Contents:

What can you find here? Reviews of new and not quite so new Sherlock Holmes novels and collections. Interviews with authors, link to blogs worth following, links to where you can purchase my books and some reviews of my work garnered from Amazon sites. Plus a few scary pics of me and a link to various Lyme Regis videos on YouTube...see what we do here and how....and indeed why!!! Next to the Lyme Regis Video Bar is a Jeremy Brett as Holmes Video Bar and now a Ross K Video Bar. And stories and poems galore in the archives.

Saturday 9 February 2008

THE LIGHTHOUSE


THE LIGHTHOUSE

Another day when the memories come flooding back, not to say that they are not ever present but some days the memory becomes more tangible like a taste in my mouth or something I can grip firmly and hold on to. It all started before I was born even so you could say that the memories are not entirely my own yet they belong to me and the events fashioned me and I am who I am because of them..........

Here in Seamouth we are used to the sight of the disused lighthouse on the promontory to the west of the town, long since redundant but although the lighthouse is not in active use, the story which has surrounded it is still spoken of. A local girl had disappeared, vanished without a trace.....some say she ran off with a local man....others say she killed herself over a doomed love affair..either way she was gone.Not long afterwards, folk would say she had been seen waving frantically from one of the windows of the lighthouse, after the first couple of occasions the reports were taken seriously enough for the lighthouse to be searched, nothing was found and the sightings continued sporadically.

I was born fifteen miles down the coast from Seamouth, my mother and father had moved away just after the girl had disappeared and as I grew up and heard the stories,I would pester my Mum about it.....had she known the girl...had she seen the ghost ? Her stock answer was to tell me it was all nonsense and to just forget about it although she had a strange faraway look in her eyes whenever I mentioned it. My Dad had long since gone, all I remember is a moody irascible man who seemed to resent my brother and myself and even Mum too.One day there was a scribbled note left addressed to all of us and he was gone, a neighbour saw him at the bus stop with his battered old suitcase and that as they say, was that.

Truth be told, we hardly noticed his absence and life continued as before, we grew up, we changed and Mum scouted for more work, she worked as a carer and was always trying to get extra hours whenever she could, I pointed out an add in the paper for a carers position in Seaforth paying a lot more per hour than she was earning at the time but it was though she had an aversion to the place, she would not contemplate taking a job there and took great pains never to visit the town unless it was absolutely necessary.

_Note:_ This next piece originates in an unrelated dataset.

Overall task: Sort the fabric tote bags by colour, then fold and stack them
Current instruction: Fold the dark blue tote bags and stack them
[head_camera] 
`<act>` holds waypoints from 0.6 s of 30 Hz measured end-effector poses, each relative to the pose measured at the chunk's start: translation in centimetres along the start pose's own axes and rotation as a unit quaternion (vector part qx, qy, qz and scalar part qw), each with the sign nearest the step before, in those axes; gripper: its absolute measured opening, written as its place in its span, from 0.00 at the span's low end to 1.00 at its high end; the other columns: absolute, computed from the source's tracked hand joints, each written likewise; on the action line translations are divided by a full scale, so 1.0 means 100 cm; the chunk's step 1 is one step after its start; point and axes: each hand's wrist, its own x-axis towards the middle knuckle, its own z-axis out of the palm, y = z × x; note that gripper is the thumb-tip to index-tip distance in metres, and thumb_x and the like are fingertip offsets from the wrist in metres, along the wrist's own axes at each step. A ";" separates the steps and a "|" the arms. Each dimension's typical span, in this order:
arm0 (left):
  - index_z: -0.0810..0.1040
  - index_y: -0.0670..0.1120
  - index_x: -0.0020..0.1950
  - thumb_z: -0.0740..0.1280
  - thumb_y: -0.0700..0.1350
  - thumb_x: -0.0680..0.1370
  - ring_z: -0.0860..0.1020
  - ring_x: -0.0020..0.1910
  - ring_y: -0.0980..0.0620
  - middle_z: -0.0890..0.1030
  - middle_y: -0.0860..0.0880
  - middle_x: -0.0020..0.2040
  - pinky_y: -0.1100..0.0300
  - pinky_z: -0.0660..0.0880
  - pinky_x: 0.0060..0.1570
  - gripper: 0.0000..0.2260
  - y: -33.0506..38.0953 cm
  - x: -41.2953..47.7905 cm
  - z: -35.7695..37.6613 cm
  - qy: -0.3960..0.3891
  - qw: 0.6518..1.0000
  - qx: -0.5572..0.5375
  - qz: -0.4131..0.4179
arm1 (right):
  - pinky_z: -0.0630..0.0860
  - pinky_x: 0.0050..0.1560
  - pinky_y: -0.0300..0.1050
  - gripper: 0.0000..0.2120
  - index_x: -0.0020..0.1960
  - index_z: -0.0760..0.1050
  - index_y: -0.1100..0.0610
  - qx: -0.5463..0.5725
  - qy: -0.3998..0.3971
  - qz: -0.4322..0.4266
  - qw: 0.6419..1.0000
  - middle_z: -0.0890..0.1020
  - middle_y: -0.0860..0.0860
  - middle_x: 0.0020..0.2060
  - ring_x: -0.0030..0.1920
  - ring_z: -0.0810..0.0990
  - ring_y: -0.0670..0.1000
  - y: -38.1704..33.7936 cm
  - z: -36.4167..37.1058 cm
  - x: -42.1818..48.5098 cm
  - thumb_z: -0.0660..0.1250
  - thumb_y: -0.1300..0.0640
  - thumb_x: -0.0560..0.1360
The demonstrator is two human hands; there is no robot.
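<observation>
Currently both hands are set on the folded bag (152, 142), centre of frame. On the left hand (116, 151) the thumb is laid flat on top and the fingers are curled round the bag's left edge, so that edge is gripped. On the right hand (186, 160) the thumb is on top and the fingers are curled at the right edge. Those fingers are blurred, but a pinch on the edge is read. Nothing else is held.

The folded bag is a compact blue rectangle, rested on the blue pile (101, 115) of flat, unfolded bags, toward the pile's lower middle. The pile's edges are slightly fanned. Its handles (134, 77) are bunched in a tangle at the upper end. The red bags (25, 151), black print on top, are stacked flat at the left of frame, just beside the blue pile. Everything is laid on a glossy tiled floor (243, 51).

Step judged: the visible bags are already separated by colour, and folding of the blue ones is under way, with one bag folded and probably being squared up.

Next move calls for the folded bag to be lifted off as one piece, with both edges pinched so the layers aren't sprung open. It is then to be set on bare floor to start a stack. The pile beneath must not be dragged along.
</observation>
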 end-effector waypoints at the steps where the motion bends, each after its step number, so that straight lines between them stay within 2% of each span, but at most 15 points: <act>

My brother Jason left school and found himself a job in Seamouth, working in a supermarket on the western edge of the town, it meant public transport there and back but he was happy enough. He had only been there a few weeks when he overslept and missed the bus, it was a difficult job persuading Mum to drive him in but she did so reluctantly and Jason told me later that as they caught their first glimpse of the lighthouse and he brought up the subject of the 'ghost girl', Mum turned deathly white and did not say another word the rest of the journey.

A few nights later Jason came home looking very excited, I was with Mum in the kitchen when he burst in " Mum, Daisy you'll never guess what ?" Our blank faces told him we couldn't guess. " I've seen the ghost, the girl in the lighthouse, no one else on the bus did but me and I heard her too, calling she was."

" What, calling your name Jason ?" I asked.

He looked across at Mum who was almost ready to collapse, shaking uncontollably but she rallied herself and asked in a whisper " Whose name was it she was calling Jason ?"

" Mum.....it was yours, heard her voice in my brain saying over and over, Sally Sally Sally."

Mum stood in the kitchen, now very calm, nodding to herself, mumbling something which sounded like "It's time...it's time" She hugged us both and walked over the the door and opening it, she stood on the step, straining her ears. She walked away from us, then broke into a run and before we realised what was happening....she was gone.

And that as they say,was that.....in spite of extensive searches Mum was never found nor was any clue found as to where she may have gone or what may have happened to her.

That was ten years ago and for most of those ten years I have been living here in Seamouth, well, I had to be close to Mum didn't I ?

I look across to the lighthouse and see the figures of two women waving, one older, one younger. I am brought out of my thoughts by the sound of children squabbling.


" Will you two just stop that now please and wave to your Grandmother ? "

1 comment:

Anonymous said...

you'll have to collect all your ghost stories and make a book!